- Work to complete
Copying rule for the data below: pictures stay out, and only the lines from the one with "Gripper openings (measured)" down to the one with "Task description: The", inclusive, are repeated exactly.

[Recorded data]

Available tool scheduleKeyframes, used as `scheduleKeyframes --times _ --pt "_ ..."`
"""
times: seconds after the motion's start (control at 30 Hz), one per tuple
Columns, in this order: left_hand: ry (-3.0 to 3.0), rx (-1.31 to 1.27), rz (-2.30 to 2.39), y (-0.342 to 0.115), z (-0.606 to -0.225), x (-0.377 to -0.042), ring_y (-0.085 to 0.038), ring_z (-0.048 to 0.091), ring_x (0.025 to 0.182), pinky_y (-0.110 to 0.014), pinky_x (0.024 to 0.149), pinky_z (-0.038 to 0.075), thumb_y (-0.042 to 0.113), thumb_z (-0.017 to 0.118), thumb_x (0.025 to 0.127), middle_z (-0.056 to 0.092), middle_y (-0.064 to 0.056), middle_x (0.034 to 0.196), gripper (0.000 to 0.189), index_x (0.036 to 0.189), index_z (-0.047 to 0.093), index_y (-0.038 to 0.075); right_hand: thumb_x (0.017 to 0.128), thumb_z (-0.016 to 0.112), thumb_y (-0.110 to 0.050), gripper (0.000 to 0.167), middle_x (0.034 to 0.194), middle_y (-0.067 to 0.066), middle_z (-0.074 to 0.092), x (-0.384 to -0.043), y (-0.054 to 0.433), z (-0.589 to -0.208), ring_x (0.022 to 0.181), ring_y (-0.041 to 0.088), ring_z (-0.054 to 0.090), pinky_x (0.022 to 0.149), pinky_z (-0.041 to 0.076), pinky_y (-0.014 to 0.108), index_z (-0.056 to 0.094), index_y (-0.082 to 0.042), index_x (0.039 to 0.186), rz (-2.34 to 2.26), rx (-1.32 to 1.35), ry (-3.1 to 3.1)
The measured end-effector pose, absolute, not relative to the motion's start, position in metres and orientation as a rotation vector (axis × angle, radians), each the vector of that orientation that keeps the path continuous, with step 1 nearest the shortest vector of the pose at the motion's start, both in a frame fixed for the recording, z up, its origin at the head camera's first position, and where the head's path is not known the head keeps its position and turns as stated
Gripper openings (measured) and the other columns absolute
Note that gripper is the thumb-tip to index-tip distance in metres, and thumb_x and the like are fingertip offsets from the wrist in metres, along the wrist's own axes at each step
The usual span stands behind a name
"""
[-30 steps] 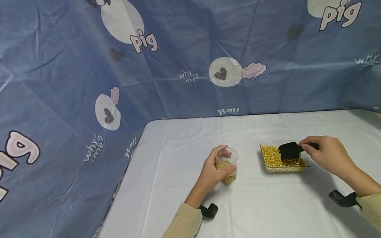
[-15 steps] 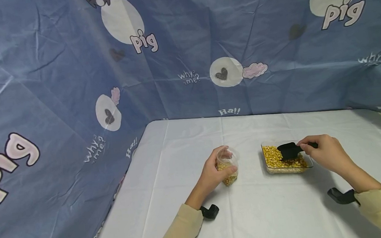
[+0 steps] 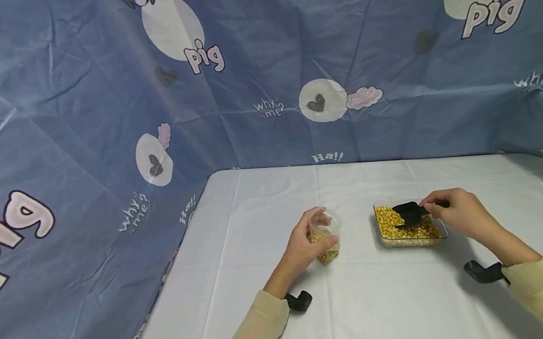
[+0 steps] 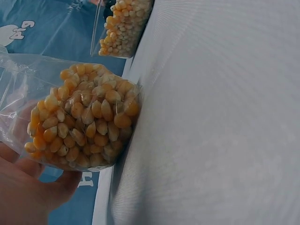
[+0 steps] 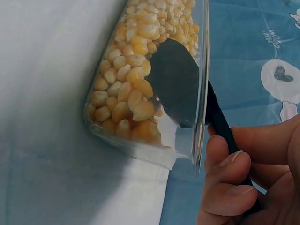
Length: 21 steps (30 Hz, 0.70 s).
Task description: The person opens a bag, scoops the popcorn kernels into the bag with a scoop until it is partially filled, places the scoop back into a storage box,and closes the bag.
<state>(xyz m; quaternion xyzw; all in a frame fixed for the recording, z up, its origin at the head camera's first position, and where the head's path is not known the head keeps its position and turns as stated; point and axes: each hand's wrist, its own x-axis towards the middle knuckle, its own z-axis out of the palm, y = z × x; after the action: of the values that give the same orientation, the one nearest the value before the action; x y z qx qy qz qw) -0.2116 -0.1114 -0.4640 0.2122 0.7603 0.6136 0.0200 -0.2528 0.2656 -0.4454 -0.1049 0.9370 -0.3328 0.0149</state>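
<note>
My left hand (image 3: 303,245) holds a clear plastic bag (image 3: 325,236), its fingers and thumb on either side. The bag stands on the table with its mouth up; corn kernels (image 4: 84,119) fill its lower part. To the right, my right hand (image 3: 462,214) grips a small black scoop (image 3: 409,214) by the handle. The scoop's blade slants down over and into the corn inside a clear rectangular container (image 5: 202,93). In the right wrist view the blade (image 5: 173,79) lies against the kernels, seen through the container's wall; how deep its tip sits is hidden.
A white cloth covers the table (image 3: 274,202). Behind and to the left hangs a blue printed curtain (image 3: 242,74). Black curved pieces (image 3: 299,301) stick out at both wrists. The bag and container stand a short gap apart.
The scoop has tilted and shifted slightly left in the corn, its blade now seen more edge-on. My right hand has moved a little with it; my left hand and the bag stay put.
</note>
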Motion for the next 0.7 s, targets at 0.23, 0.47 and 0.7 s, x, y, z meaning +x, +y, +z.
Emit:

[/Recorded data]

- Result of the task
Gripper openings (measured) and the other columns absolute
Note that gripper is the thumb-tip to index-tip distance in metres, and thumb_x and the like are fingertip offsets from the wrist in metres, along the wrist's own axes at each step
The usual span stands behind a name
"""
[-30 steps] 
[-15 steps] 
[+0 steps] 
[+0 steps] 
[+0 steps] 
Length: 21 steps (30 Hz, 0.70 s).
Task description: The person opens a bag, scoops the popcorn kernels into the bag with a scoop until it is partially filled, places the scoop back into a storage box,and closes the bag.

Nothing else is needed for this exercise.